Seattle was flummoxed yesterday when Ballard, once a celebratedly mellow Scandinavian-American enclave, suddenly and swiftly succumbed to a savage and bloody internecine race war.
For many decades, the Norwegians, the Swedes, and the Danes co-existed peacefully in Ballard, despite long-lingering tensions among the three ethnic groups dating back since before the former city’s annexation by Seattle in 1907.
That all changed last week when the discovery of oil reserves beneath Salmon Bay provoked sudden international concern for the humanitarian plight of the citizens of Ballard.
Responding to the crisis with standard executive resolve, U.S. President Barack Obama immediately declared war on the Seattle neighborhood and announced plans for a full-scale military invasion aimed at overthrowing Ballard District Council President Sven Lundegaard, whom Obama proclaimed on national television to be a tyrant “worse than Hitler.”
What Obama unfortunately failed to anticipate was that Lundegaard was the one unique person who had long kept Ballard’s infamously repressed Scandinavian population from going to war against one another. Lundegaard’s sudden and brutal ouster instantly launched the race war that his leadership had long prevented.
Thus, the streets of Ballard ran red with blood yesterday as thousands of formerly cordial neighbors acted out myriad ancient grudges with guns, swords, and the deadliest weapon of all: lutefisk, which the most savage of the combatants used to choke their victims to death.

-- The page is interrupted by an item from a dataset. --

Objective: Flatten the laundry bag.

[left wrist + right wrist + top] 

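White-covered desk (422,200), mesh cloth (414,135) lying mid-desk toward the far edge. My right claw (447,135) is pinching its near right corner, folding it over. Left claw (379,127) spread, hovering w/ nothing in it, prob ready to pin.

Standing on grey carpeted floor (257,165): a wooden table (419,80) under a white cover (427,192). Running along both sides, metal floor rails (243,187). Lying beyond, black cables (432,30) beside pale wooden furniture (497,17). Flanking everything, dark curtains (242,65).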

While the carnage escalated, several Lundegaard loyalists brazenly defied President Obama by making absurd public displays in downtown Ballard dressed in full Viking regalia, including one who rode atop the roof of a beat-up 1973 Volvo which drove slowly down Market Street whilst repeatedly blasting the Led Zeppelin classic “Immigrant Song” from its antique car stereo system.
When asked for official comment, Seattle Mayor Ed Murray declared, “I’m Irish. The Scandinavians? They’re animals anyway, so let them lose their souls.”
Meanwhile, taking full advantage of the situation, Starbucks CEO Howard Schultz, speaking at a hastily assembled press conference in nearby Fremont, declared, “Stop the hatred now — but buy my coffee first.”
Stan Boreson was unavailable for comment.